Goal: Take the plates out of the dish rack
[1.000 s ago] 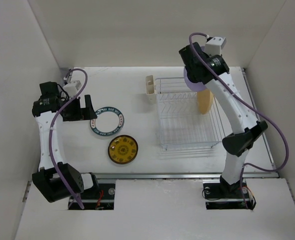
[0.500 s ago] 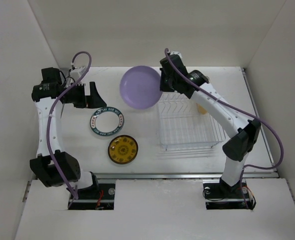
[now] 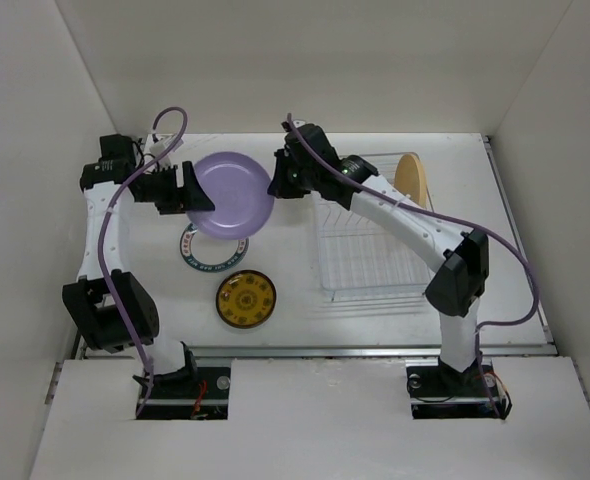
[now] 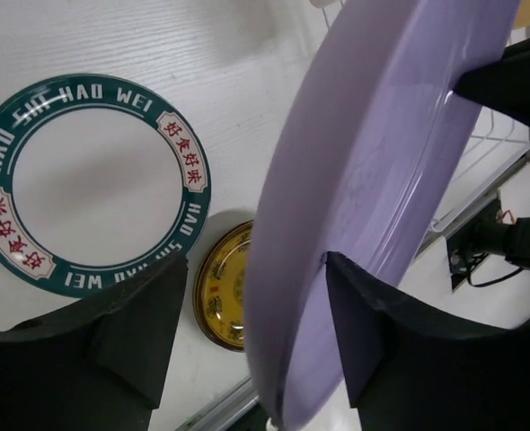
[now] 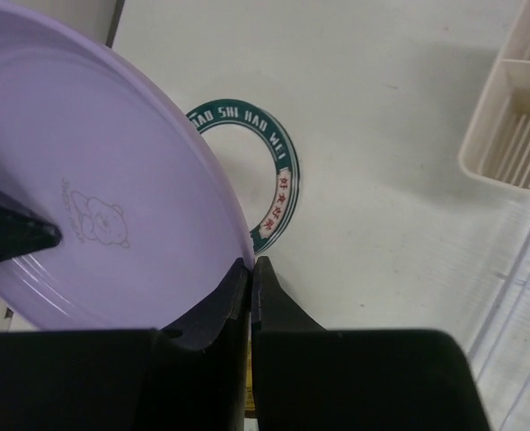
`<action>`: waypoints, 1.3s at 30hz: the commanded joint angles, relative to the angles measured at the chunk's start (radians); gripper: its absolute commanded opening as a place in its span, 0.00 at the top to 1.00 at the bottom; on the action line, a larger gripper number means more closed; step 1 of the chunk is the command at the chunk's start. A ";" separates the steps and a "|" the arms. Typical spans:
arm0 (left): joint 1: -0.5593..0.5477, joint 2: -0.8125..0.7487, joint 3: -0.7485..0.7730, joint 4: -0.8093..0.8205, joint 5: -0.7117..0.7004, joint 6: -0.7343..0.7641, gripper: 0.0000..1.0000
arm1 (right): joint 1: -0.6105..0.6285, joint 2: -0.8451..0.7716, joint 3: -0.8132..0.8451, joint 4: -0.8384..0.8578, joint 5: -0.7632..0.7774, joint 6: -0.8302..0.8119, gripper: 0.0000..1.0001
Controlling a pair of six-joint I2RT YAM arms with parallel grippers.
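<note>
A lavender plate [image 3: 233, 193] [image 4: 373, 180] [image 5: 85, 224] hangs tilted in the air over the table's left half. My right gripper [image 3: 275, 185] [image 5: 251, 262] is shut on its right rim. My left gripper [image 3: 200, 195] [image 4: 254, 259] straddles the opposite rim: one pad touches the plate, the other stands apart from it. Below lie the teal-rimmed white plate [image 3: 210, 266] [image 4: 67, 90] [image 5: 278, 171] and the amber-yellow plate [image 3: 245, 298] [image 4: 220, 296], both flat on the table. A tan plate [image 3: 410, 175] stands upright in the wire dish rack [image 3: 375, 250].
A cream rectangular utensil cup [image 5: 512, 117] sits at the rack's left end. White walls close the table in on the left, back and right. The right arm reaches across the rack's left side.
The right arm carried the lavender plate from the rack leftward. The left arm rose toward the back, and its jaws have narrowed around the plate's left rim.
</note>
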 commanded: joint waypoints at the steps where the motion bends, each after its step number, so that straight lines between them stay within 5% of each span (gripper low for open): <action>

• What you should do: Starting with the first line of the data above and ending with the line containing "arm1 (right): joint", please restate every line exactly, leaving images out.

• Response to this task:
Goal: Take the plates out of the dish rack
[1.000 s ago] 
[0.500 s ago] 
[now] 
[now] 
[now] 
`<action>`: waypoints, 1.3s at 30hz: the commanded joint angles, relative to the angles measured at the chunk's start (radians); gripper: its absolute commanded opening as a place in its span, 0.00 at the top to 1.00 at the bottom; on the action line, a larger gripper number means more closed; step 1 of the chunk is the command at the chunk's start. A ";" separates the steps and a "|" the arms. Typical spans:
arm0 (left): joint 1: -0.5593..0.5477, joint 2: -0.8125..0.7487, joint 3: -0.7485..0.7730, joint 4: -0.8093..0.8205, joint 5: -0.7117..0.7004, joint 6: -0.7343..0.7641, gripper: 0.0000..1.0000
arm1 (right): joint 1: -0.6105..0.6285, joint 2: -0.8451..0.7716, joint 3: -0.8132..0.8451, joint 4: -0.8384..0.8578, joint 5: -0.7632..0.7774, joint 6: -0.8302..0.8119, gripper: 0.0000..1.0001

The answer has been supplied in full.